Task objective: Within the records below, find the line with "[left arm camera" and the line with "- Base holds", then reproduce exactly those two lines and all lines between them, without any picture.

(Dataset entries)
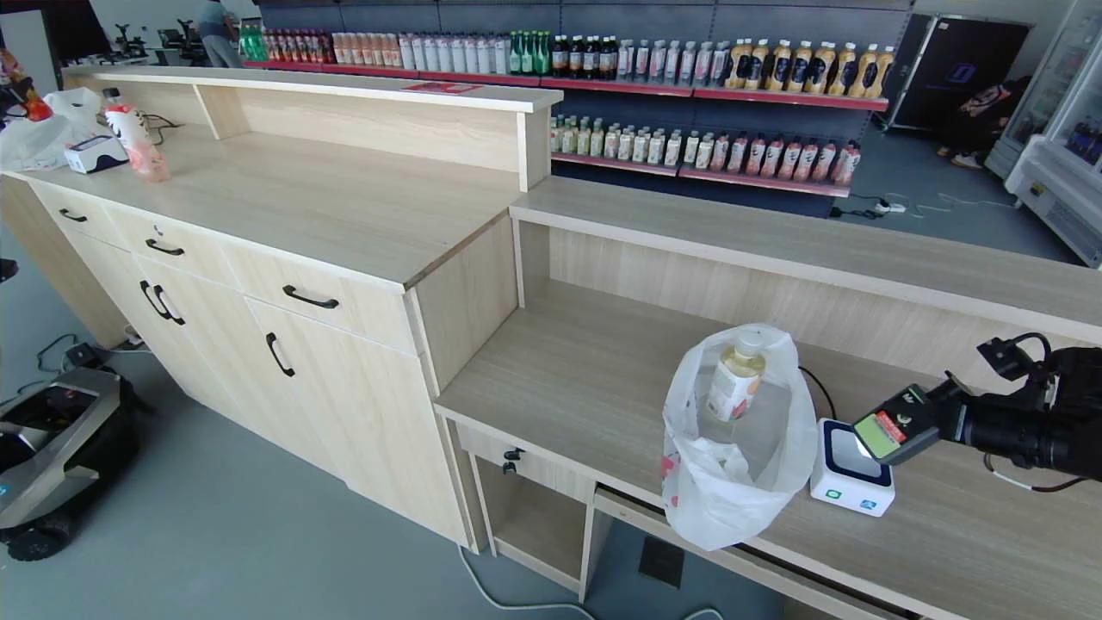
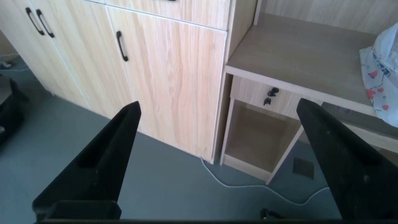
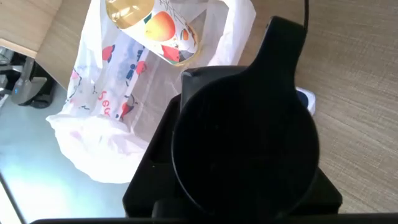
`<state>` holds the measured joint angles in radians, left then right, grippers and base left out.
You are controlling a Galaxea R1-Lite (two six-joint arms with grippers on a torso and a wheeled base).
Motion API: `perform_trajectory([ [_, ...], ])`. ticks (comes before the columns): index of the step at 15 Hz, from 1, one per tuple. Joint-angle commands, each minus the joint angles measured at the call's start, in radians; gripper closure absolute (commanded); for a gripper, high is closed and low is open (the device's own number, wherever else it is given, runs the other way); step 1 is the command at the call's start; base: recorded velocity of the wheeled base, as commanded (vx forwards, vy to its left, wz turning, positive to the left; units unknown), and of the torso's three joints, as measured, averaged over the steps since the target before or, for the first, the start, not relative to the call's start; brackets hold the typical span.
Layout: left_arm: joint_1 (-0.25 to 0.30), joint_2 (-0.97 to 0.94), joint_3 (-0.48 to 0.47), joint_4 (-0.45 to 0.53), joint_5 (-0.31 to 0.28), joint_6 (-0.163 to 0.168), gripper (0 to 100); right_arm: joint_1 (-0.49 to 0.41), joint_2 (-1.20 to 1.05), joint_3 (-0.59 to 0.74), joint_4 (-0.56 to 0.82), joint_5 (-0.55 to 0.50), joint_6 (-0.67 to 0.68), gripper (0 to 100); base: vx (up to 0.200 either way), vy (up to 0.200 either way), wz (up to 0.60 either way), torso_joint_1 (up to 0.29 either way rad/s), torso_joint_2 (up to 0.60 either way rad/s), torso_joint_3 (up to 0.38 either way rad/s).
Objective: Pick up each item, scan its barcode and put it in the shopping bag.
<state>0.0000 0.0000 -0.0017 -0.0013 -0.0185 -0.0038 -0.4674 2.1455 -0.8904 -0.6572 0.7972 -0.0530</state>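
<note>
A white plastic shopping bag [image 1: 732, 465] stands open on the low counter [image 1: 585, 379] with a pale drink bottle [image 1: 736, 376] upright inside it. To the right of the bag sits a white barcode scanner [image 1: 852, 474]. My right gripper [image 1: 931, 415] is shut on a dark item with a green label [image 1: 891, 429], held just above the scanner's window. In the right wrist view the dark item [image 3: 242, 130] hides most of the scanner [image 3: 306, 99], beside the bag [image 3: 106, 124] and bottle [image 3: 155, 25]. My left gripper [image 2: 217, 107] is open, hanging over the floor in front of the cabinet doors.
A higher counter [image 1: 327, 207] runs to the left, carrying a pink-labelled bottle [image 1: 138, 142], a small device [image 1: 95, 153] and a white bag [image 1: 34, 138]. A raised ledge [image 1: 775, 241] backs the low counter. Store shelves of bottles [image 1: 689, 103] stand behind.
</note>
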Motion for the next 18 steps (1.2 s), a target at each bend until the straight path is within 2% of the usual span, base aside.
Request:
perform_trajectory([
  [1, 0.000, 0.000, 0.000, 0.000, 0.000, -0.001, 0, 0.016, 0.036, -0.022, 0.001, 0.000, 0.002, 100, 0.000, 0.000, 0.00, 0.000, 0.00, 0.000],
  [7, 0.000, 0.000, 0.000, 0.000, 0.000, -0.001, 0, 0.059, 0.082, -0.088, 0.001, -0.004, 0.033, 100, 0.000, 0.000, 0.00, 0.000, 0.00, 0.000],
  [18, 0.000, 0.000, 0.000, 0.000, 0.000, -0.001, 0, 0.087, 0.135, -0.117, -0.001, -0.044, 0.035, 100, 0.000, 0.000, 0.00, 0.000, 0.00, 0.000],
])
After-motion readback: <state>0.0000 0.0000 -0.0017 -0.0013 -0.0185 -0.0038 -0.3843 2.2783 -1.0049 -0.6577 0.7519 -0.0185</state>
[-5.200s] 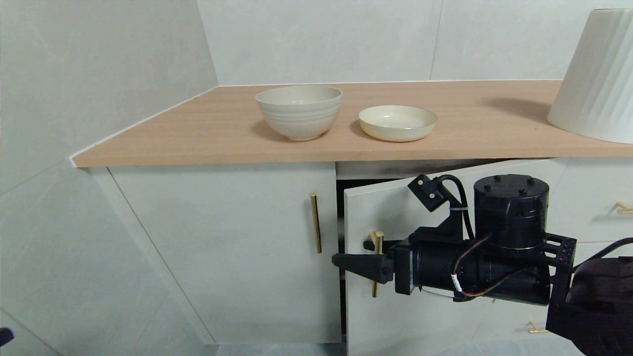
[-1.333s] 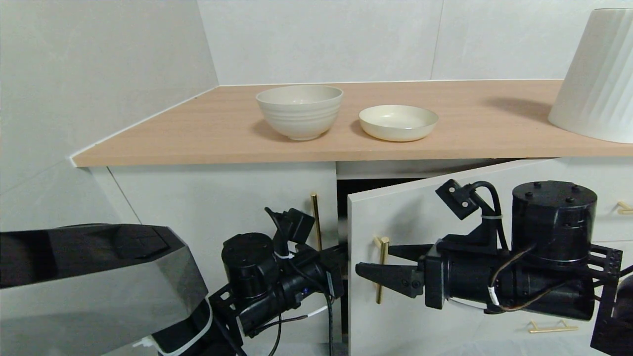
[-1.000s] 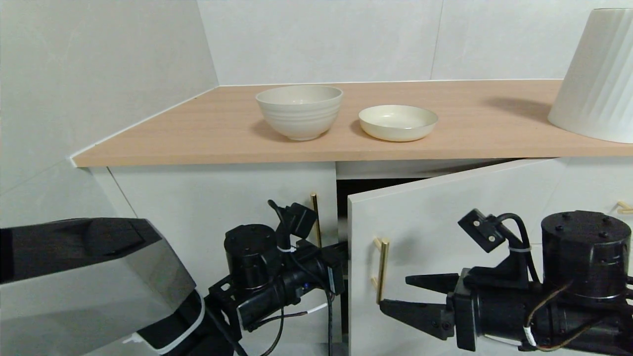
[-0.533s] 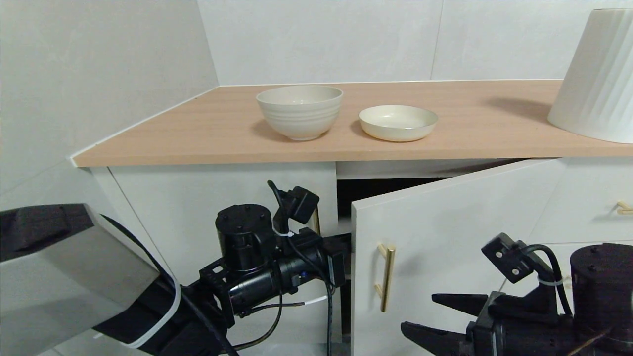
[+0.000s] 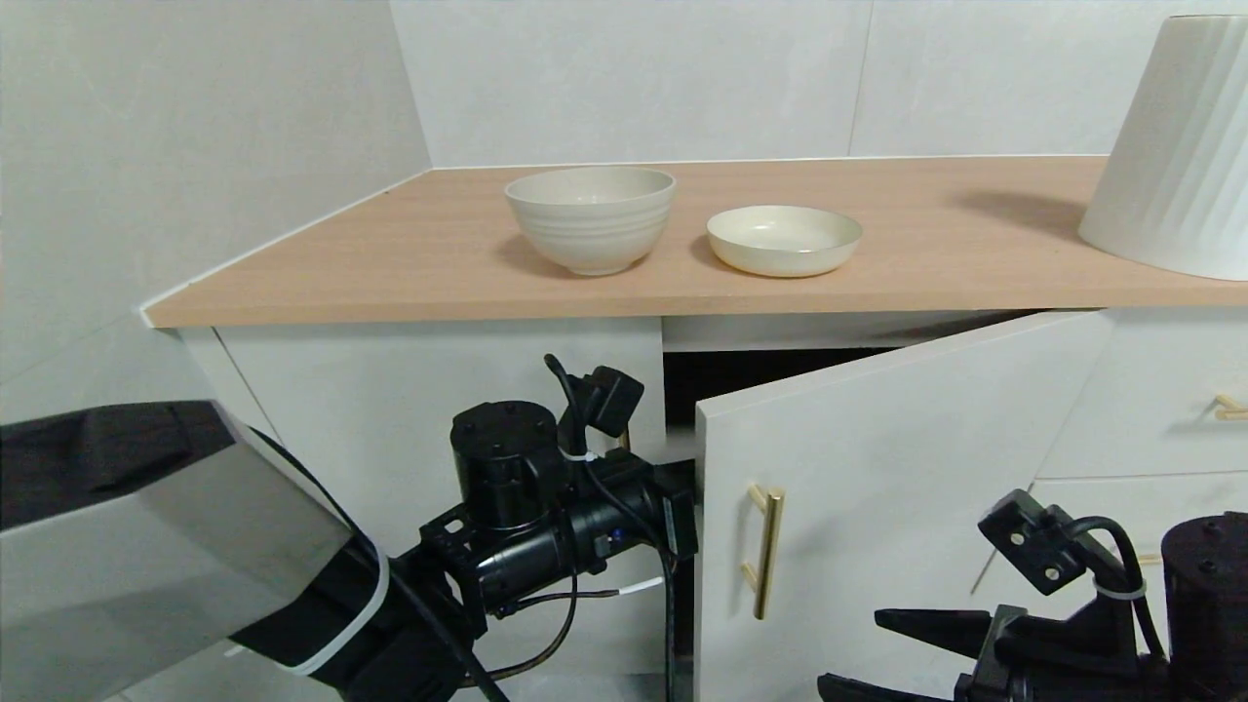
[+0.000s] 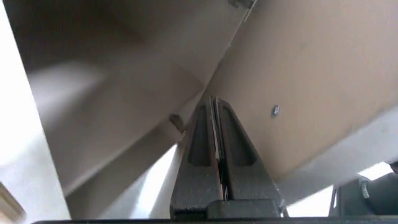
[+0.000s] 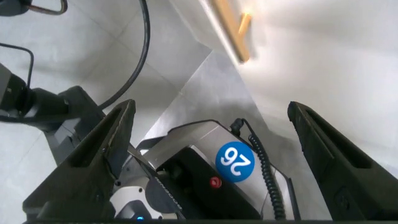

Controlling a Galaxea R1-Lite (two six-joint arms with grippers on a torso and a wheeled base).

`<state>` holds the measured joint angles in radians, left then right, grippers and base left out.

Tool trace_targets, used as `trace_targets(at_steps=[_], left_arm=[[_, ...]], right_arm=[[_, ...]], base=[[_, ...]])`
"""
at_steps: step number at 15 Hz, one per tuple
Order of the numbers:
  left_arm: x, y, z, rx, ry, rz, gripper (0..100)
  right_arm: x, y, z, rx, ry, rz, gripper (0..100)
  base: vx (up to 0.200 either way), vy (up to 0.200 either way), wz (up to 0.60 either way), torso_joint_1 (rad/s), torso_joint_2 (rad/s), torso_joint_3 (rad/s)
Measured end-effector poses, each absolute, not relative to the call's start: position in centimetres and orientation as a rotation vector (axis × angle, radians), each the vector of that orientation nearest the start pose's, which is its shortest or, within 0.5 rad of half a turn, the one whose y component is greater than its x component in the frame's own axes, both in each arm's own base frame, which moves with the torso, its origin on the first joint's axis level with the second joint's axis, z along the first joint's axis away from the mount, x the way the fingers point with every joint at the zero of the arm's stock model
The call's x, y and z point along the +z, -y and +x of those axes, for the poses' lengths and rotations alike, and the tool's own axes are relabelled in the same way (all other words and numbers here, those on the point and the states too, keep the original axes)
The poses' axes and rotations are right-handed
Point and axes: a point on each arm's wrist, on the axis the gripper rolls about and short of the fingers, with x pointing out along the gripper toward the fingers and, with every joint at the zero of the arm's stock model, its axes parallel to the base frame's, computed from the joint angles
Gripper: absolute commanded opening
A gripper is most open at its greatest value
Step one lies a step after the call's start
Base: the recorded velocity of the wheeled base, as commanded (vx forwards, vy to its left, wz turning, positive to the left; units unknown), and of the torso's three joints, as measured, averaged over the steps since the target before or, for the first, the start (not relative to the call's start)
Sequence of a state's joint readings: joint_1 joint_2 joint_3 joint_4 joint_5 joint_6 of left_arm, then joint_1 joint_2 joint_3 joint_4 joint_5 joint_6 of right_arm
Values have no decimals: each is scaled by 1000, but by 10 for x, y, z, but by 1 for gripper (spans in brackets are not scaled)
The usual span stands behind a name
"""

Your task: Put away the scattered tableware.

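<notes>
A ribbed cream bowl (image 5: 590, 219) and a shallow cream dish (image 5: 784, 240) stand side by side on the wooden countertop (image 5: 390, 273). Below them a white cabinet door (image 5: 877, 468) with a gold handle (image 5: 767, 551) hangs ajar. My left arm's wrist (image 5: 585, 526) is at the gap by the door's edge. In the left wrist view my left gripper (image 6: 214, 99) is shut with nothing in it, inside the cabinet against the door's inner face. My right gripper (image 5: 850, 651) is low, in front of the door and right of the handle, open and apart from it (image 7: 210, 109).
A white pleated lampshade (image 5: 1180, 156) stands on the counter's right end. A shut cabinet door (image 5: 439, 409) is left of the gap. Drawers with gold handles (image 5: 1230, 408) lie to the right. A tiled wall closes off the left side.
My right gripper has let go of the door handle and dropped down and to the right. My left arm came in and pushed into the gap. The door has swung a little wider.
</notes>
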<state>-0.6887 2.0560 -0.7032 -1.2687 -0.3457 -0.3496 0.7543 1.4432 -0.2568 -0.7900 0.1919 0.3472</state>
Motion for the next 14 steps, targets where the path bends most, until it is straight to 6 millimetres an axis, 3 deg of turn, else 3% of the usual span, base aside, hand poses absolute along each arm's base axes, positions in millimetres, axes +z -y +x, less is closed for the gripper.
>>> trace_targets(at_steps=[3,13,14], left_arm=[[101,233,268,-1015,-271,-307,0],[94,241,278,-1010,-264,-310,0],[93,241,279,-1009,-264,-310,0]], right_arm=[[124,-133,135,855,-549,189,100],[121,-134,131,874,-560,174,100],[121,-134,131,875,-560,173,100]], base=[[-200,0,0,1,2,6],[0,0,0,0,0,0],[-200,0,0,2,2,2]])
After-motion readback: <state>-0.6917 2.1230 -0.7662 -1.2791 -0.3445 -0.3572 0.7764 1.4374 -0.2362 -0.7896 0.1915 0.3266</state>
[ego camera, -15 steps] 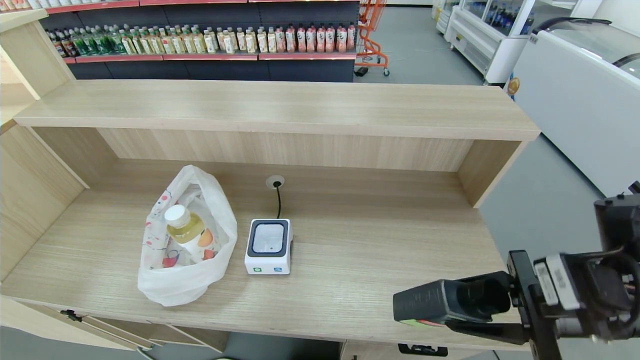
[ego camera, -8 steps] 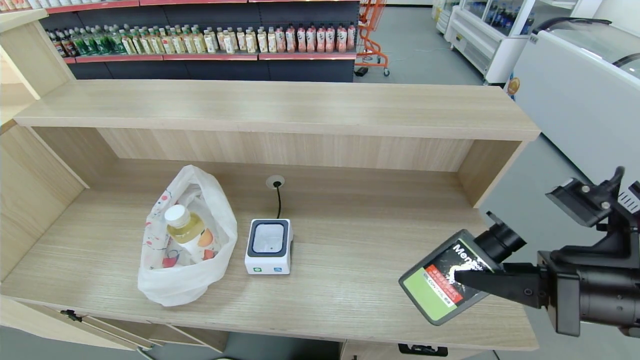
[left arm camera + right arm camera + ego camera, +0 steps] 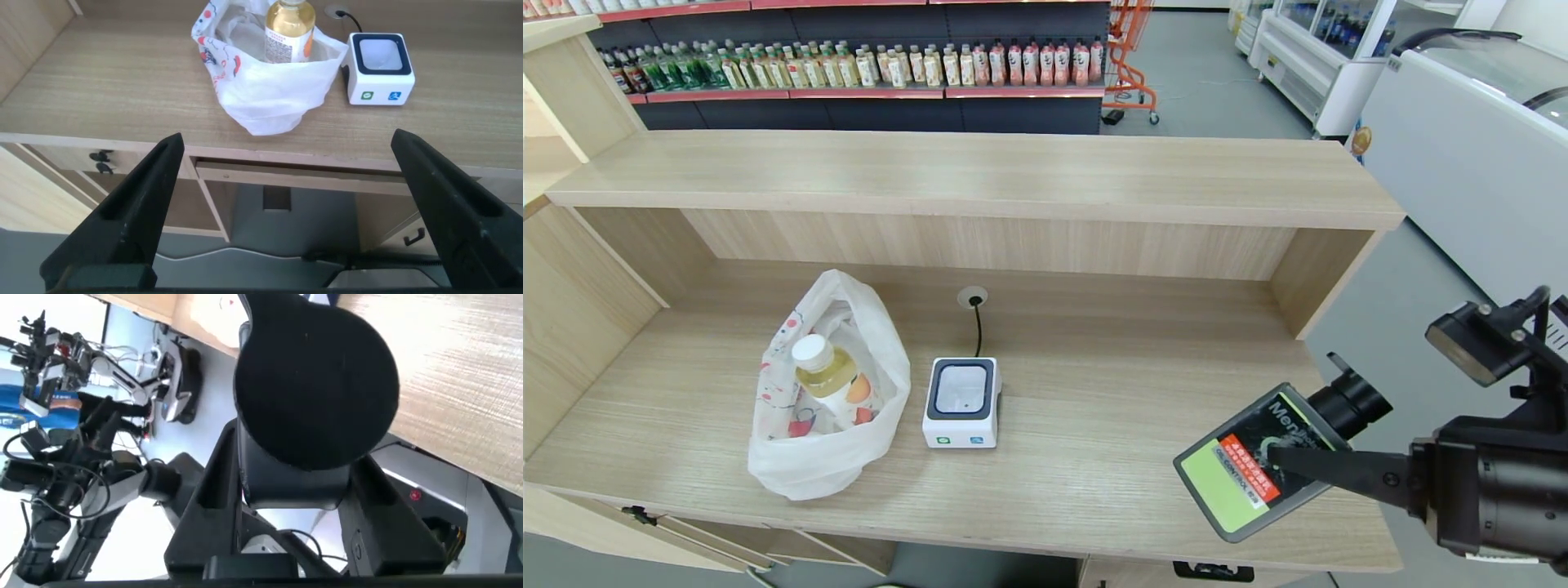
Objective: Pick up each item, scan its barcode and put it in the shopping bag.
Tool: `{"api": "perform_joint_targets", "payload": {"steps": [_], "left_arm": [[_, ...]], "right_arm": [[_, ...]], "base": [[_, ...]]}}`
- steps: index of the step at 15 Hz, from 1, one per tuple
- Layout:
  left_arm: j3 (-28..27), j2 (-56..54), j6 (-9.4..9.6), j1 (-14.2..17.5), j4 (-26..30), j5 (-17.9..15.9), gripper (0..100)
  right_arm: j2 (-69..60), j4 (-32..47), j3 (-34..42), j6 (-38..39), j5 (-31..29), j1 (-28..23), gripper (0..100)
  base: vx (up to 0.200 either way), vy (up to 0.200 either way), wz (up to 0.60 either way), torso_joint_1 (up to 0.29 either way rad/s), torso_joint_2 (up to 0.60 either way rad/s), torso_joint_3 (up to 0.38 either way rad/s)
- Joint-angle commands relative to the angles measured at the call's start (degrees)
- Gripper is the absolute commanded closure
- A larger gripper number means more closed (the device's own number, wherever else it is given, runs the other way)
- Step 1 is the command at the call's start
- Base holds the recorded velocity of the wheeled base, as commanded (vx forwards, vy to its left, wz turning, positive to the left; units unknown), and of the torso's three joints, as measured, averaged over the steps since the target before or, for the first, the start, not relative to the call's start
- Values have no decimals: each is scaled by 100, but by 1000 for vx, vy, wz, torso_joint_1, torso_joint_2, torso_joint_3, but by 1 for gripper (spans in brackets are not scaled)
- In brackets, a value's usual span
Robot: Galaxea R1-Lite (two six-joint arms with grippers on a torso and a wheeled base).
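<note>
Here, the right gripper (image 3: 1278, 457) was clamped on a black bottle (image 3: 1232, 486), tilted above the counter's (image 3: 1111, 392) front right edge, at 4 o'clock from the scanner (image 3: 961, 402). The shopping bag (image 3: 800, 465), holding a yellow drink bottle (image 3: 829, 376), stood at the scanner's 9 o'clock. The left gripper (image 3: 288, 143) gaped wide and held nothing.

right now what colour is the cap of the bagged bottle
White cap, best in the head view.
</note>
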Motion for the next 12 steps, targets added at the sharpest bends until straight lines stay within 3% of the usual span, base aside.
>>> {"api": "perform_joint_targets", "payload": {"steps": [1,7,12], "left_arm": [[0,1,-4,1,-2,-6,0],[0,1,31,1,-2,-6,0],[0,1,5,1,-2,-6,0]], "right_arm": [[46,-17,22,-1,0,24,100],[-103,-34,198,8,0,103,100],[117,-351,154,8,-17,59,100]], "base": [[0,0,0,0,0,0],[0,0,0,0,0,0],[0,200,0,3,3,3]]}}
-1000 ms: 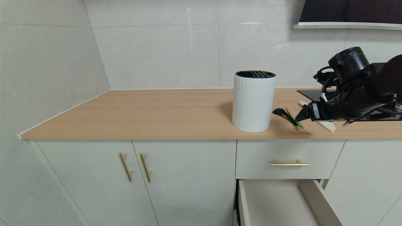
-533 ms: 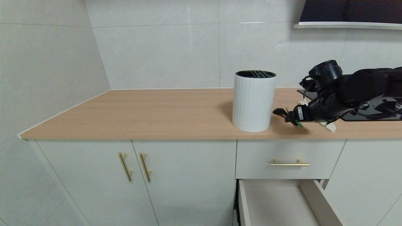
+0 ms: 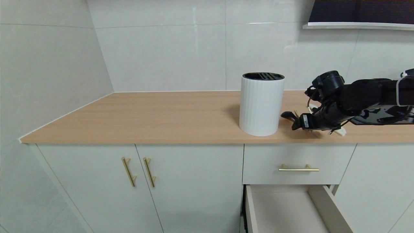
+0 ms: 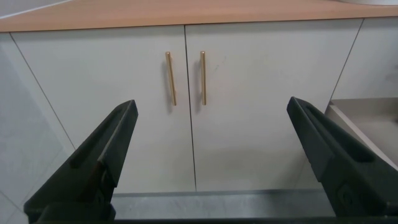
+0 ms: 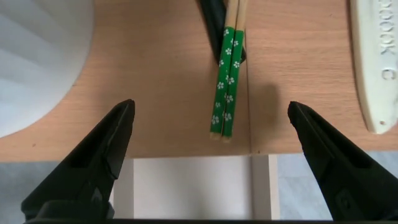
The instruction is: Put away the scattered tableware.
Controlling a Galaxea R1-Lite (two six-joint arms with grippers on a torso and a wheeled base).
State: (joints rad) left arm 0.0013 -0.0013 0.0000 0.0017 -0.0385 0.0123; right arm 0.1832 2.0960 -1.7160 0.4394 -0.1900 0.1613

Exercise output:
[left arm camera + right arm camera + ego camera, +0 steps] 
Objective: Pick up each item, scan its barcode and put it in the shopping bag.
Tool: `{"api": "perform_joint_targets", "payload": {"steps": [_], "left_arm": [[_, ...]], "right_arm": [[_, ...]], "base": [[_, ...]]}}`
- steps: index of the step at 15 Hz, from 1, one per tuple
- Layout:
  left_arm: j3 (-28..27), j2 (-56..54), j6 (-9.4..9.6), j1 (-14.2..17.5), j4 (-26..30), j5 (-17.9..15.9), gripper (0..100)
  right_arm: j2 (-69..60), j4 (-32..47), j3 (-34..42), j6 (-38..39), j5 (-31..29), j1 (-28..23), gripper (0..100)
  base: vx (up to 0.200 either way), vy (up to 0.200 either way), wz (up to 0.60 either way), torso_joint_1 (up to 0.29 either way rad/s), torso_joint_2 (up to 0.60 either way rad/s), torso_joint_3 (up to 0.38 either way rad/s)
- Joint-angle commands relative to the angles measured at the call's start (degrees)
- Gripper is the absolute commanded closure
- A larger gripper number means more closed (the device's own number, wherever else it is given, runs the other way)
- Step 1 is the command at the call's start
- Base holds the recorded velocity of the wheeled base, as commanded (vx forwards, vy to its left, wz turning, positive to the left; units unknown), and of the torso's three joints, as measured, averaged over the steps since the target before or, for the first, the start, not relative to the call's start

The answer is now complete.